At this moment, right now—this is what it’s like parenting my five-year-old.
Five years old is:
…building LEGOs with you for hours on end or teaching you the finer points of hand-braking in Mario Kart for the Switch.
…trying to help you find the words for those big emotions.
…you running circles around me on YouTube already—and I’m a pretty hardcore internet nerd to begin with!
…that time you broke down when I asked you to eat a banana I had anthropomorphized by giving it pretzel stick arms—and you gave it a name (Banana Man), an identity and apparently, a soul.
…wondering at what point during the school year they’ll teach you how to tie your shoelaces as I rush to tie them every morning before school.
…melting when you come home from school telling me about your “best friend” and all the awesome things you do at school together.
…having the tough but compassionate conversations when you ask why you don’t have a little brother or sister like your classmates do.
…blowing through more construction paper and tape in a month than seems humanly possible. I swear your art teacher doesn’t even go through this much paper!
…listening to you play pretend in the next room, so fully engulfed in your own wonderful world of make believe—hearing snippets of my own words and phrases you’ve made your own, parroting the world around you in your own way.
…figuring out what to do with all the worksheets, drawings and school work that comes home each week in your folder while marveling at how you perceive and record the world around you.
…realizing I can’t pull a fast one on you anymore, like that disappearing finger trick—because you’ve figured it out on your own and are showing it to me now.
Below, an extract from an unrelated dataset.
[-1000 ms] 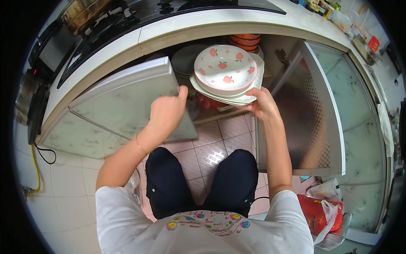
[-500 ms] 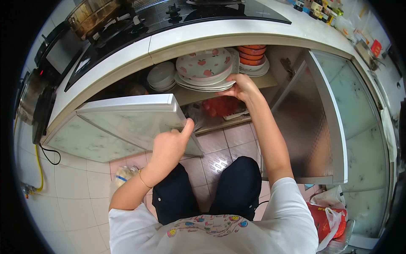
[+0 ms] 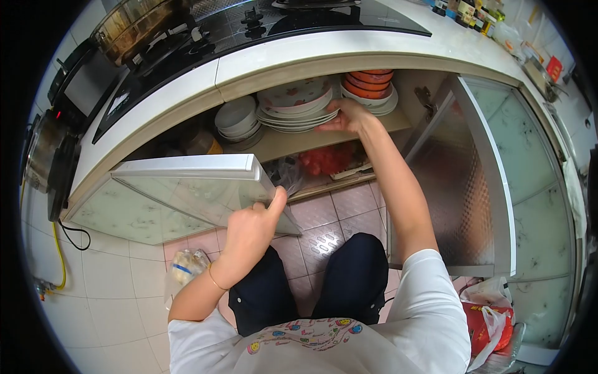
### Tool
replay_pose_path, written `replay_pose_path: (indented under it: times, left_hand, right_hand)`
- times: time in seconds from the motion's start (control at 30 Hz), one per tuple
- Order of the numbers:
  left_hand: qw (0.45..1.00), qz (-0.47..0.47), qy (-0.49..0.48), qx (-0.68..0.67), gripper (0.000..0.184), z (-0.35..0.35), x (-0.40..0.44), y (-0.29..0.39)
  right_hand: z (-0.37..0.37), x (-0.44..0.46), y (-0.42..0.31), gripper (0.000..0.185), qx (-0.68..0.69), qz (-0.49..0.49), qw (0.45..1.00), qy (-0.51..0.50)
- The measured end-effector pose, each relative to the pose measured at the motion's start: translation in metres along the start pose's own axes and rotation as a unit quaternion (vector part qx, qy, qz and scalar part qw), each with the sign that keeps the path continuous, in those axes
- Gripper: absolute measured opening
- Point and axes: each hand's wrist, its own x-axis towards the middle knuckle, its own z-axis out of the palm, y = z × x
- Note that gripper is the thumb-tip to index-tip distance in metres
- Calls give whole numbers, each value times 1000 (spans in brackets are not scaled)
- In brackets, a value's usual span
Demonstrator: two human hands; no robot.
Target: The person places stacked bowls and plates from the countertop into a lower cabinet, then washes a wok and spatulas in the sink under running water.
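My left hand (image 3: 249,221) is wrapped round the free edge of the left cabinet door (image 3: 187,187), thumb pointing up along it. Inside the cabinet, my right hand (image 3: 347,117) grips the right rim of a stack of white plates (image 3: 293,123). A large bowl with pink fruit prints (image 3: 293,98) rests on top of those plates, its far part shaded under the counter. White bowls (image 3: 237,117) stand left of the stack. To the right, orange bowls (image 3: 369,86) sit piled on white dishes (image 3: 383,105).
The right cabinet door (image 3: 461,187) stands open beside my right arm. Above is the white counter edge (image 3: 280,65) with a black gas hob (image 3: 299,22). A red bag (image 3: 324,161) lies on the lower level. Plastic bags (image 3: 489,324) stand on the floor at right.
The plate stack and the printed bowl have moved deeper into the cabinet and slightly left, my right hand going with them. My left hand stays on the door.
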Motion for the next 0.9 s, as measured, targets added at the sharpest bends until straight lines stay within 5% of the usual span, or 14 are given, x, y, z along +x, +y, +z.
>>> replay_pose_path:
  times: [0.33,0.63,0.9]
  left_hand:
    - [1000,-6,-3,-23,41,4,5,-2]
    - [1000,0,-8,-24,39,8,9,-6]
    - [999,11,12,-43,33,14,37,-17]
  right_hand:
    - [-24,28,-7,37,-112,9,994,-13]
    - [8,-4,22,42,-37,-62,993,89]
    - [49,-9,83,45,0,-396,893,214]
…giving you more responsibilities around the house, like feeding the cats, pouring yourself a bowl of cereal or helping to unload the dishwasher.
…hilariously watching you try to find your own sense of comedic timing and schtick as you invent your own knock-knock jokes. They don’t always make sense, but I’ll always laugh.
…questioning how much is too much: swim, instructional pitch baseball, LEGO club, art club, basketball, nature camp. We want you to explore, to flourish, to discover your passions—but we have to remember, you’re still only five years old.
…you offering me a hug when you can tell I’m upset about something—and knowing that you can see my big emotions, too.
…an eye-opening pantheon of kids’ shows available for streaming at the touch of an Apple TV remote. Better still is knowing you’ll grow up seeing so much more representation on your screens than I did as a kid—that women, kids of color and family configurations of all types will be the norm, not the exception, as you get older.
…your fierce and loyal protection of your “stuffies” and your surprising commitment to equity so that each stuffed animal rotates each night to get their turn to snuggle with you.
…seeing the limits of your own memory when I show you photos from when you were three or four, and you can’t remember the context. You’re forgetting things from when you were little—and truthfully, I’m not even sure how I feel about that.
…you wiggling your first loose tooth and remembering the years of letters I would write to my own Tooth Fairy—who always wrote me back, too.
…trying to explain that yes, life can be unfair and no, you can’t always win, without dulling your hope.
…you playing games like “Fee Fee Fee, I See Something You Don’t See,” in the doctor’s waiting room, the Color Game in the car (“I see a red light. I see an orange cone…”) or making up riddles on the fly in the grocery store.
…getting absolutely schooled by you just about every time we play UNO.
…pondering with your dad about what you’ll be when you grow up. You say “pet vet” and “Rex Sox pitcher,” but we both you know have a shocking command of numbers already at your age—and wondering how can we keep up, how we can best support you and your education.
…you bursting into tears during the middle of story time before bed, suddenly panicked and consumed with the realization of your own mortality and figuring out (on the spot) how to explain why people die.
…pants with ripped knees. So many ripped pants. Also, how do you keep growing this fast and not physically feel it?
…watching your independence blossom since the first day of kindergarten. Most mornings it’s a quick, “Bye mom!” as you run off to school where for those first few days, you wouldn’t let go of my hand.
…knowing—and watching—you find our own place, your own way, always walking just one more step farther ahead, always a little more eager to let go of my hand wherever we go—and being both okay with that—and proud, too.
All those years ago, I could have never even dreamed motherhood would be like this. Every day I watch him learn, grow and discover the world around him, I am so thankful I get to be not just “a” mom—but his mom.